[Proponiamo una seconda recensione a questo libro di Aldo Nove che sembra non lasciare indifferenti, se vi interessa, qui la prima]
Io, tutto il resto.Parto da una frase perfetta, da una virgola messa vicino all'Io. Aldo Nove sa come far diventare cose le parole, le sue virgole separano materia. Una pausa immensa tra Io e il resto, a voler dire che nell'angoscia c'è Io e poi c'è una distanza silenziosissima e poi c'è tutto il resto. Quando muore un genitore il figlio ha in mano l'universo, il suo senso e la sua insensatezza.
La vita oscena è un romanzo cosmico e autobiografico. La madre del protagonista è malata di un male che non si può pronunciare, il padre muore prima di lei perché non regge il dolore. Aldo Nove è piccolo. Poi il vuoto. Prima della morte dei genitori le incursioni del nulla nella quotidianità delle cose da fare, il vuoto che toglie potere alla distrazione e all'illusione entrano nella storia come note che si ripetono, una musica che ricorre e che è presagio di una catastrofe.
I viaggi si svolgevano in silenzio. Io guardavo fuori il paesaggio e le cose del mondo che mi sembravano stupide. Che stupida quella betoniera, pensavo. Che stupidi quei cavalli, pensavo.Ho visto Aldo Nove alle Invasioni barbariche, intervistato da Daria Bignardi. Indossava un maglione da donna, era emozionato ma saldamente in sé, aveva una luce negli occhi rasserenante e dalla sua bocca usciva una storia che non avevo il coraggio di ascoltare. Occhi azzurri, pacatezza, Daria in tubino nero, commossa, e esplosioni, sesso, cocaina, morte.

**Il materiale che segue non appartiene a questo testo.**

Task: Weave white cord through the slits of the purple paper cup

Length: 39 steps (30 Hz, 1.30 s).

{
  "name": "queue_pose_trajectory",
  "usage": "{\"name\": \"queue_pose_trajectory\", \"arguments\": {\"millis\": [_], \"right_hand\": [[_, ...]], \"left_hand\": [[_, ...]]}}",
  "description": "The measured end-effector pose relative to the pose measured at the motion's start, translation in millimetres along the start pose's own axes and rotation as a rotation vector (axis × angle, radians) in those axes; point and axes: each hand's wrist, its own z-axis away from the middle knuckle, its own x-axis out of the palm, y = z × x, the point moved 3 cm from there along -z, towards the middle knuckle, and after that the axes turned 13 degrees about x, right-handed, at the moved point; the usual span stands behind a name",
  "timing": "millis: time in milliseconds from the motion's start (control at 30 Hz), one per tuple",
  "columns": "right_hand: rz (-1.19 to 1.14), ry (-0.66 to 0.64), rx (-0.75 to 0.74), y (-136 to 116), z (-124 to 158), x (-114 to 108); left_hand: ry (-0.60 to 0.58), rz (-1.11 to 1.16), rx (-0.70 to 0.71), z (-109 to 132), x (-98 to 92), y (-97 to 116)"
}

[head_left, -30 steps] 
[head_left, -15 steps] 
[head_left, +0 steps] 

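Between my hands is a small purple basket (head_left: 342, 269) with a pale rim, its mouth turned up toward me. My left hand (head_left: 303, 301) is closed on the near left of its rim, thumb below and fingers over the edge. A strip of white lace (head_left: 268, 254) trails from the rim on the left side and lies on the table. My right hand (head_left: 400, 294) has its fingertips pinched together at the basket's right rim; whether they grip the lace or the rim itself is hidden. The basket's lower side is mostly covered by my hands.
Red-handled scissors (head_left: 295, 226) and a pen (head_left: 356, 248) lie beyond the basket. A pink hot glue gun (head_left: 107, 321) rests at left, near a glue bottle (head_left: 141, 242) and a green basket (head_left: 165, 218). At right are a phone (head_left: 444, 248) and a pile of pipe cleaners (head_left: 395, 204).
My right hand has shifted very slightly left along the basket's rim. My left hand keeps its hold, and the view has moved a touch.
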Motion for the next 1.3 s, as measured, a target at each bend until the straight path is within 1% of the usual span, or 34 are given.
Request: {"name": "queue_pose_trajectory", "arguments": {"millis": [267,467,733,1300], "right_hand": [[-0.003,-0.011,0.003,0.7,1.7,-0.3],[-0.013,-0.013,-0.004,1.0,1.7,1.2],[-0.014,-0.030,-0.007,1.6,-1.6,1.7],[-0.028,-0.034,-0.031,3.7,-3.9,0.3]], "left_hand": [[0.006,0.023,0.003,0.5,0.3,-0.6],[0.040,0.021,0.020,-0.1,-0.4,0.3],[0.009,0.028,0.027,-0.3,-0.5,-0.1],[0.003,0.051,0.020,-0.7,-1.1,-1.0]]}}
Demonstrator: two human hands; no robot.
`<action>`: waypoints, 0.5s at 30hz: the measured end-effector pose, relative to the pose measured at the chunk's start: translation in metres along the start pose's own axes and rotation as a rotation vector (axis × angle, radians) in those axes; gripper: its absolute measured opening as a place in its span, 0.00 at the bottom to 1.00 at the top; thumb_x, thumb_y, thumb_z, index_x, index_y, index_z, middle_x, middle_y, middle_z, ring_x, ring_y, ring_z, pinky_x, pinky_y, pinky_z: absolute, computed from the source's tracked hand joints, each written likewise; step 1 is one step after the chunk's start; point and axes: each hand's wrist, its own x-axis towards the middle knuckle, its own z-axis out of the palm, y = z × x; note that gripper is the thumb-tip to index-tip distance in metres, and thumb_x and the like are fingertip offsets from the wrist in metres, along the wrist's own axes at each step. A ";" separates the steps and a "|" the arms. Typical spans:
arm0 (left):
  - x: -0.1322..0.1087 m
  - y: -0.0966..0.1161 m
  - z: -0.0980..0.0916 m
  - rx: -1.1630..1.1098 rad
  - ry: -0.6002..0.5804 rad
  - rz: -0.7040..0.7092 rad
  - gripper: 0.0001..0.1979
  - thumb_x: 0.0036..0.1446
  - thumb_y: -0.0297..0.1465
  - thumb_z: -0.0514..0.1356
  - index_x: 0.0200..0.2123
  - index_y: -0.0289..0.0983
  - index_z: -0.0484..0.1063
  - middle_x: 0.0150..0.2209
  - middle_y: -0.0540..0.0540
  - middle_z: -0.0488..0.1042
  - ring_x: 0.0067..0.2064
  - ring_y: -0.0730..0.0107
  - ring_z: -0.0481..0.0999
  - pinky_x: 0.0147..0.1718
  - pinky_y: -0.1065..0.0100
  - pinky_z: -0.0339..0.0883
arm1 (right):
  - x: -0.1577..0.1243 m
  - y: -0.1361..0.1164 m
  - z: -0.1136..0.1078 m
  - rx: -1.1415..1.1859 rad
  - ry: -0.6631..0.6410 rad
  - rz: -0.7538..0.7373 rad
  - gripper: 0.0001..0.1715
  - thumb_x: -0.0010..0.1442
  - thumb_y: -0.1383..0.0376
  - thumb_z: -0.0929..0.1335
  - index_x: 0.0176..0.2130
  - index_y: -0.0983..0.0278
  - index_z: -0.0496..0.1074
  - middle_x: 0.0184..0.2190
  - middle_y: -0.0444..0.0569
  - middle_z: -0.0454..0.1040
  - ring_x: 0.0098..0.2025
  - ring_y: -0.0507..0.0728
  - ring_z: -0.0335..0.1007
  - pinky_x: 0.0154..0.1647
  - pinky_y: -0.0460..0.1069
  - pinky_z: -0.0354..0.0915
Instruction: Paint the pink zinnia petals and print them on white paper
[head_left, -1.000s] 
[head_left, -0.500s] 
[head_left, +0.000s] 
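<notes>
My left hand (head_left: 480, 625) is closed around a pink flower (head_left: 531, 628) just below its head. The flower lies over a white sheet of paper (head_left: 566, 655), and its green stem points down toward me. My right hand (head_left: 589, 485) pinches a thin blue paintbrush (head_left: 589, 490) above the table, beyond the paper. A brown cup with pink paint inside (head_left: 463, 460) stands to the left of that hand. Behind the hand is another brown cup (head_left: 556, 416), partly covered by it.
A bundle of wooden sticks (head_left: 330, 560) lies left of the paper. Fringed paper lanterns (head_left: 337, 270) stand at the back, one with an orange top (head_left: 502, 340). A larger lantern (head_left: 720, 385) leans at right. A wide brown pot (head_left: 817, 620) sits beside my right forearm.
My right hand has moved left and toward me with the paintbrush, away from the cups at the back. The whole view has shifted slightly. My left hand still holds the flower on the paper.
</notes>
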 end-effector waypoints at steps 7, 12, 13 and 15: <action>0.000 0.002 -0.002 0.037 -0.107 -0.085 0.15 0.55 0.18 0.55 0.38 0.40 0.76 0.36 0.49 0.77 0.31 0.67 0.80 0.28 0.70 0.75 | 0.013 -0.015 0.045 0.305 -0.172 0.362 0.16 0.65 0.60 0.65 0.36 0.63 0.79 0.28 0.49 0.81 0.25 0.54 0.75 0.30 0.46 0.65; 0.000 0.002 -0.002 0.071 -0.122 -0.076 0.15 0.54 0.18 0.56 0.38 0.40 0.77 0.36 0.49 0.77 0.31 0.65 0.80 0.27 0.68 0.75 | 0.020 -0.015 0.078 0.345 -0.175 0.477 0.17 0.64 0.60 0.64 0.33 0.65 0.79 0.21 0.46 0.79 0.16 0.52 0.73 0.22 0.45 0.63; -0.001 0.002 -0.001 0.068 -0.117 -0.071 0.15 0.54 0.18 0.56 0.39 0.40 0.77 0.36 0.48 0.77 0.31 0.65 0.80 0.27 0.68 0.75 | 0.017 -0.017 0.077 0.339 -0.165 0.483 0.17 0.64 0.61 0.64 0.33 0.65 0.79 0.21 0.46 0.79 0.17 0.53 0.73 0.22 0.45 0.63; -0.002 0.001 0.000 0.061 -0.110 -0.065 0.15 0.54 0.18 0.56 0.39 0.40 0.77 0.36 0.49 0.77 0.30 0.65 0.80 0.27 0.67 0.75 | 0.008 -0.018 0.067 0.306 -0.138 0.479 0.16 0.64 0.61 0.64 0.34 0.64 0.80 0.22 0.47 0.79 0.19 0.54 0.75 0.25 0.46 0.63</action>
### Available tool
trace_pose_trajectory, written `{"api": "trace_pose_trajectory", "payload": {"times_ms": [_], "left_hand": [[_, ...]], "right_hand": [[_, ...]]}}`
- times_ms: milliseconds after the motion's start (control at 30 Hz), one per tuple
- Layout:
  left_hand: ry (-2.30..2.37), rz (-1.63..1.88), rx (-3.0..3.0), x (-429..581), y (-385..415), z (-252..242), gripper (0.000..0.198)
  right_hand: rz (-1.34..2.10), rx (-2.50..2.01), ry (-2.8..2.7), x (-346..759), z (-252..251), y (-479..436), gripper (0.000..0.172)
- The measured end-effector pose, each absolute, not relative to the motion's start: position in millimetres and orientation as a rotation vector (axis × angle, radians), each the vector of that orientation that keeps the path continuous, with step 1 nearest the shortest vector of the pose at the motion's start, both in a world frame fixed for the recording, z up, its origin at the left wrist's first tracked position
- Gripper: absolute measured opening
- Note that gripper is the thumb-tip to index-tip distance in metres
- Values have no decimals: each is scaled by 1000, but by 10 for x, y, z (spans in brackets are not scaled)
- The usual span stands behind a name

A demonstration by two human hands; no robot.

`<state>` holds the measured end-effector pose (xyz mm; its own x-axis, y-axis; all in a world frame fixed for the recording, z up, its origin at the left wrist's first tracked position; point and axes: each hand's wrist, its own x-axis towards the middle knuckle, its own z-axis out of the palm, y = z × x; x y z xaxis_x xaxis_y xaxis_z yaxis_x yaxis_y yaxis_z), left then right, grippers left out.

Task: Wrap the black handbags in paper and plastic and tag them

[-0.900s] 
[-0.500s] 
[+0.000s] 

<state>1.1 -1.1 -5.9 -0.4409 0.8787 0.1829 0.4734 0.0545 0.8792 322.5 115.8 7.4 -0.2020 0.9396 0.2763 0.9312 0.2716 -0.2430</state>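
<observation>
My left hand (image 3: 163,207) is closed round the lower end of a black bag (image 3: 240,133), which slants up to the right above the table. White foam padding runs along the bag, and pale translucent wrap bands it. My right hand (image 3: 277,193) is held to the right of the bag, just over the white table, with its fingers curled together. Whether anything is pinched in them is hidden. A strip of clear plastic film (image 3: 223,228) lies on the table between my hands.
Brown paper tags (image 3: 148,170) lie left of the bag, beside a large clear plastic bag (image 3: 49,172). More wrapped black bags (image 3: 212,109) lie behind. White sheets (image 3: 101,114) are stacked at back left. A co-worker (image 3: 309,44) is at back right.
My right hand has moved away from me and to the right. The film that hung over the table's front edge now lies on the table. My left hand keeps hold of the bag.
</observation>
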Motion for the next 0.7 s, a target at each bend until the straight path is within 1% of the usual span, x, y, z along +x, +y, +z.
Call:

Dopo la morte dei genitori il protagonista ha l'universo in mano. Alcool, benzodiazepine, sonno di giorni, la sua casa esplode, una bombola di gas aperta con noncuranza, lui vuole morire, per questo la casa esplode, per questo la noncuranza, ma non muore. In ospedale, ustionato, fa gli oroscopi ai pazienti ricoverati con lui. Toro ascendente scorpione, pianeti, ancora l'universo che compare questa volta in un goffo tentativo di senso. La prima luce di questa storia sta negli oroscopi, la seconda in una bottiglia di un'imitazione da discount della coca-cola portata dalla zia in ospedale.
La lasciò lì sul comodino dell'ospedale, era per me, da bere. Era struggente guardarla. Quella bottiglia mi sembrava simile alla vita dei più, di quelli che non ce la fanno, oh quanti, mi portava alla commozione e piansi. [...]Aveva, quella bottiglia, qualcosa di cristiano, un'imago Christi da poveracci, inconsapevole. Lei aveva fatto la sua ascesi dalla fabbrica ai banconi del discount dove aveva atteso di essere scelta in quanto oggetto di minor valore [...] Era la mia bottiglia sul comodino dell'ospedale.Struggente.
Il romanzo di Aldo Nove è divino. Il sesso ingordo, fatto per riempirsi, per scomparire, per sfinirsi, per rabbia, umori, liquidi, genitali, una serie di questioni organiche diventano un'unica questione divina. Osceno? Così è.
Divino.
Così com'è divino l'elogio alla parola, per niente sacra, piuttosto terrena, ma con una potenza salvifica commovente che Aldo Nove compie in certe pagine del romanzo dove tutto gli scivola in poesia per poi riprendere il filo di una narrazione che cerca, disperata, di significare, che cerca la verità e non il successo. Una tensione di linguaggio sublime, non una caduta, non una frase compiaciuta.
Pare che la critica che si muove allo scrittore sia di aver strumentalizzato la morte dei genitori per cercare consensi e quindi guadagni, o un successo spicciolo, non so. Credo gli si critichi anche di averne parlato in televisione, forse gli si critica anche di aver venduto molte copie e anche di aver scritto un libro commerciale e di averlo promosso con leggerezza così da poter attirare anche i lettori non laureati. Insomma l'invidia si muove quando c'è una buona occasione.
Ma questo è un libro che commuove e Aldo Nove uno scrittore.
Le storie vengono da un luogo lontano dove siamo già stati. Forse non noi. Forse non esattamente noi. Raccontano di prove.